わずか30分で市事業を「裁断」 長浜市が101事業で「仕分け」作業 | 近江毎夕新聞

わずか30分で市事業を「裁断」 長浜市が101事業で「仕分け」作業

 会員制のシンクタンク「構想日本」が提唱し、滋賀県や高島市が導入する行革手法の一つ「事業仕分け」が先月二十九、三十の両日、長浜市役所でも行われ、市が委嘱した委員延べ二十八人が五人ずつの合議方式で、市がリストアップした百一事業を不要、見直し、民間委託などに「仕分け」た。市では今回の「仕分け」結果を直接、各種事業の統廃合に結びつけることはないとしているが、来年度の予算配分などに活かしたい考え。
 「事業仕分け」は、行政組織外部の有識者、他地域の自治体の行革担当者らが、公共の各種事業を評価し、「不要」「民間移譲」「手法見直し」などに分類する作業。短時間の集中審議で「裁断」を下すことから、一部に「自治体当局が事業廃止の根拠にしている」との批判があるが、小泉政権が推進した「聖域なき行革」の有効手段などとして、全国の自治体で導入ブームとなっている。
 長浜市が「仕分け」のそ上に乗せたのは、▽福祉バス運行▽姉妹都市交流事業▽中学生国際交流事業―など、庁内でも見直し議論がある百一事業。事業仕分け手法を推進する石井良一・滋賀大学産学共同研究センター教授らがコメンテーターとなり、「財源不足のなか、不要、不効率な仕事は市民の税負担に跳ね返る」などと告げ、各種事業を辛らつに批判した。事業を廃止すべきとの「判定」は少なかったものの、中学生の国際交流派遣に対しては「高価な観光旅行。中止して様子をみるべき」などとコメントした。また別の委員は図書館運営に対し「人件費が掛かりすぎ。民間の大型書店の店員の方が図書館司書より知識量がある」「映画会などの催しなどは図書館の主業務ではない。無料のリサイクル本も有料化して採算性の向上を図れ」などと指摘。事業説明に立った担当職員が絶句する場面もあった。

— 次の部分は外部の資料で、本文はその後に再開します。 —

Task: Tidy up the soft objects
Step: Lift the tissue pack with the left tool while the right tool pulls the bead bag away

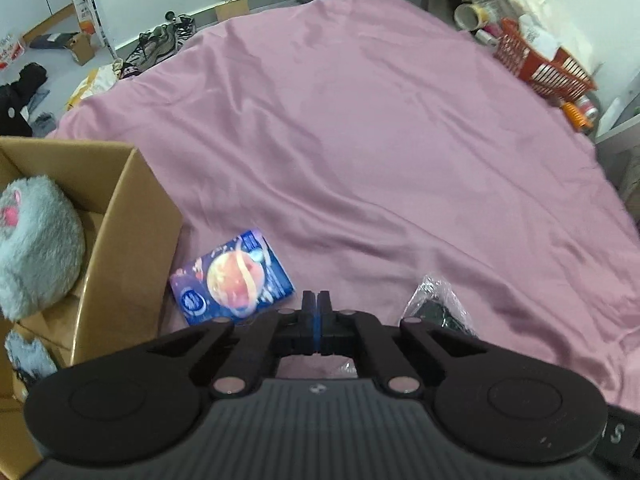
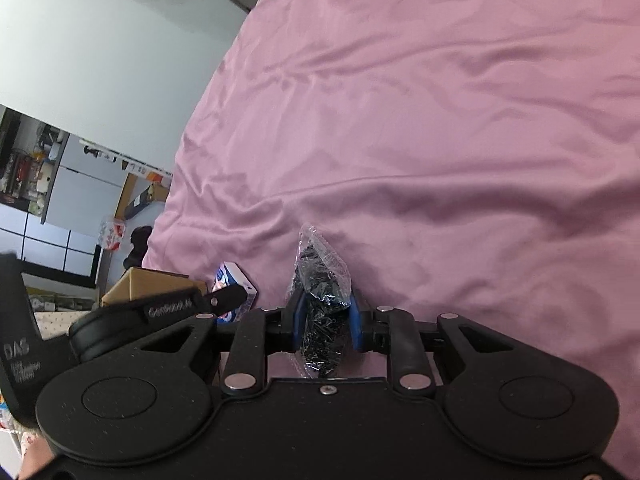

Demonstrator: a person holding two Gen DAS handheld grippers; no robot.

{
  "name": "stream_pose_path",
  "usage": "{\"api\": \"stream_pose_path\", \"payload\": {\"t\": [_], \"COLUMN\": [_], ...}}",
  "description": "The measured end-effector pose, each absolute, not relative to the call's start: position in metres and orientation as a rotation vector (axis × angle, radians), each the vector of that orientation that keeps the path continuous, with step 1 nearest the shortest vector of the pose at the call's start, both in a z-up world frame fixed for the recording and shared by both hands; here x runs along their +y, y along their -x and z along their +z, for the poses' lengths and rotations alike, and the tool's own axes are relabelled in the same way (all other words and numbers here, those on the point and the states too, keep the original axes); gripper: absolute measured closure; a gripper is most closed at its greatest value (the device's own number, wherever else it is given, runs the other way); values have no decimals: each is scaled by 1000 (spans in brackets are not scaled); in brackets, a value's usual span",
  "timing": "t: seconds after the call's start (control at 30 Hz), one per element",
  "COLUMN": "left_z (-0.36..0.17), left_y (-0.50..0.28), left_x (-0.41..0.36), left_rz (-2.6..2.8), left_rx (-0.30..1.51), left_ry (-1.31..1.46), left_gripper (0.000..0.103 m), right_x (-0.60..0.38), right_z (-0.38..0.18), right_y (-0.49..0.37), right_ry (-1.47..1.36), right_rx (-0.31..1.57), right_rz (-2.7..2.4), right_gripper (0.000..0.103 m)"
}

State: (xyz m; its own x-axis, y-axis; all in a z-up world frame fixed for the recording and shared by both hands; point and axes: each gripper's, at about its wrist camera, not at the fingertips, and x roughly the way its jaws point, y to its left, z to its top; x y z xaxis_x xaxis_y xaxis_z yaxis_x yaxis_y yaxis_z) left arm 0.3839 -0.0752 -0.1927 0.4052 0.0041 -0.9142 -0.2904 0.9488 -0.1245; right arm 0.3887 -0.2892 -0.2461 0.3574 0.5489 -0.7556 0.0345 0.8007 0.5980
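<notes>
My left gripper (image 1: 316, 300) is shut with nothing between its pads, hovering over the pink bedsheet (image 1: 360, 128). Just ahead and left of it lies a blue planet-print packet (image 1: 234, 282), beside an open cardboard box (image 1: 132, 216) that holds a grey plush toy (image 1: 36, 240). A clear plastic bag of dark material (image 1: 438, 304) shows to the right of the left gripper. In the right wrist view my right gripper (image 2: 324, 308) is shut on that clear plastic bag (image 2: 322, 276). The blue packet (image 2: 232, 280) and the cardboard box (image 2: 140, 284) lie to its left, partly hidden behind the left gripper's body.
An orange basket (image 1: 540, 64) with bottles and jars stands at the bed's far right edge. Shoes, clothes and small boxes (image 1: 82, 46) litter the floor beyond the bed's far left side. A second grey plush piece (image 1: 28, 354) lies low in the box.
</notes>
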Motion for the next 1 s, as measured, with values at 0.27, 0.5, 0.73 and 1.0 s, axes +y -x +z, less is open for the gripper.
{"api": "stream_pose_path", "payload": {"t": [0.27,0.5,0.73,1.0], "left_z": [-174,-179,-200,-226], "left_y": [-379,-381,-391,-393], "left_x": [-75,-79,-86,-87], "left_rz": [135,125,138,181], "left_rx": [1095,1106,1152,1204], "left_ry": [228,127,-34,-156], "left_gripper": [92,47,42,43], "right_x": [-299,-316,-327,-329], "right_z": [-232,-234,-246,-261], "right_y": [-375,-369,-375,-389], "right_ry": [-591,-627,-671,-688], "right_rx": [1129,1114,1108,1140], "right_rz": [325,274,252,263], "right_gripper": [81,81,81,81]}}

 また事前に事業内容紹介のカードが委員に手渡されているものの、一事業の「判定」は三十分に制限され、説明に立った職員のなかには「しっかり理解して、判定していただいたのか、はなはだ疑問」とする声もあった。また傍聴の市民のなかには「委員は市民の立場を強調しておきながら、市民の目線とは異なる発言が多かった」とまゆをしかめる人もいた。